San Miguel County commissioners heard a broad affordable-housing update June 25 that outlined progress on site-specific projects, the county’s Prop 1-2-3 commitment, and a countywide land‑use code audit to be led by consultant Logan Simpson.
Drea Bridal, the county’s housing specialist, told commissioners the county was awarded a Department of Local Affairs (DOLA) Local Planning Capacity Grant in January 2025 that funded her position and the county’s hiring of a consultant to evaluate the land‑use code. “I will be presenting the San Miguel County affordable housing update. I'll be sharing these monthly updates moving forward to keep things on track,” Bridal said.

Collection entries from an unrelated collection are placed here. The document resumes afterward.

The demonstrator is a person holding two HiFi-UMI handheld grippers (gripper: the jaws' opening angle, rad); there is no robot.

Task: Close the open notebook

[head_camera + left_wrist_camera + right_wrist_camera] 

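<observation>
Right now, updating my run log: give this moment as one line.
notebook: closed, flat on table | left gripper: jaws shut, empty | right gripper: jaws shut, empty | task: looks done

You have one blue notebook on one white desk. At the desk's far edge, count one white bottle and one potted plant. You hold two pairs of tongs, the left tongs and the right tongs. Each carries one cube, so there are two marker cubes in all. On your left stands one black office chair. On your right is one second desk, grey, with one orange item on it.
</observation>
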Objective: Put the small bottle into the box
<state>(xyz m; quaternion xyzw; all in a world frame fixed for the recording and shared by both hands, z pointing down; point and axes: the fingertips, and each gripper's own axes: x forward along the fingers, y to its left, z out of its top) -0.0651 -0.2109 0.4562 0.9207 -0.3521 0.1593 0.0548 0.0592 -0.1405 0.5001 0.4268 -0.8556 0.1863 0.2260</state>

The update covered four projects at varying stages: Ilium, Deer Creek (a proposed CDOT partnership), Pathfinder, and a smaller Ilium site design. For the Ilium site the county has contracted with KEO Studio Works to design five on‑call affordable units; Bridal said the team expects to complete construction documents and permit submission in late fall 2025 and is “hoping for the best” on a spring 2026 groundbreaking if design approvals and bidding proceed on schedule. A commissioner asked for a clear target; Jared (county staff) and Bridal agreed on a goal of breaking ground in April–May 2026 while noting permitting, design-review boards and PUD/lot‑line procedures could alter that timeline.
On the Deer Creek site, Bridal said the county is negotiating a workforce housing planning agreement with the Colorado Department of Transportation (CDOT). The current concept aims for roughly 30–35 units overall, with CDOT requesting 3–5 units for staff housing; the draft planning agreement is with CDOT’s controller for review and currently proposes a term not to exceed Dec. 31, 2026. Bridal said the county and CDOT are discussing modular construction, phasing and an operations agreement to relocate CDOT maintenance assets onto the county parcel before housing construction begins.
The Pathfinder site remains contingent on water: Bridal said the proposal is for a 73‑unit site but that number excludes a possible 12‑unit pod if the Forest Service land trade proceeds. She reported negotiations with the San Bernardo HOA over access and well‑testing costs and that RightWater Engineers are under contract to run well and wastewater feasibility and cost estimates. “We’re still on track to be able to move on this summer with the well testing,” Jared said.
Bridal reviewed the county’s Prop 1-2-3 commitment: San Miguel County has pledged 11 units and must file its commitment by Dec. 31, 2026. She summarized eligibility rules used by state program administrators: rental units generally count at or below 60% area median income (AMI) (adjusted ranges apply for rural and resort jurisdictions), while for‑sale units count at higher AMI thresholds under the program rules. Bridal added the county will complete a code audit with Logan Simpson before drafting a housing action plan required under state law (Senate Bill 24‑174) and set an adoption target of Jan. 1, 2028 for the action plan.
County planning staff described the Logan Simpson contract and work plan for a land‑use code audit and community engagement. The four‑step consultant schedule includes: project orientation and foundation, issue identification and analysis with focused outreach, code‑audit reporting and draft code amendments, and a final public‑review phase with planning‑commission and BOCC hearings. Staff said the effort will run roughly 15–18 months and emphasized that advisory‑group membership, focus groups, and a community engagement plan will be developed this summer and fall.
Commissioners asked for milestone timelines for each project; several asked that next month’s update include Gantt‑style milestone slides (design, permitting, bid, construction) to set and track goals. Commissioners and staff also discussed coordination with neighboring towns (Telluride, Mountain Village) on Prop 1-2-3 unit counts and opportunities to use existing infrastructure to accelerate projects.
Ending: Staff will return with monthly housing updates, a community engagement plan for the Logan Simpson code audit, and a timeline slide for each major project at the next regular monthly update.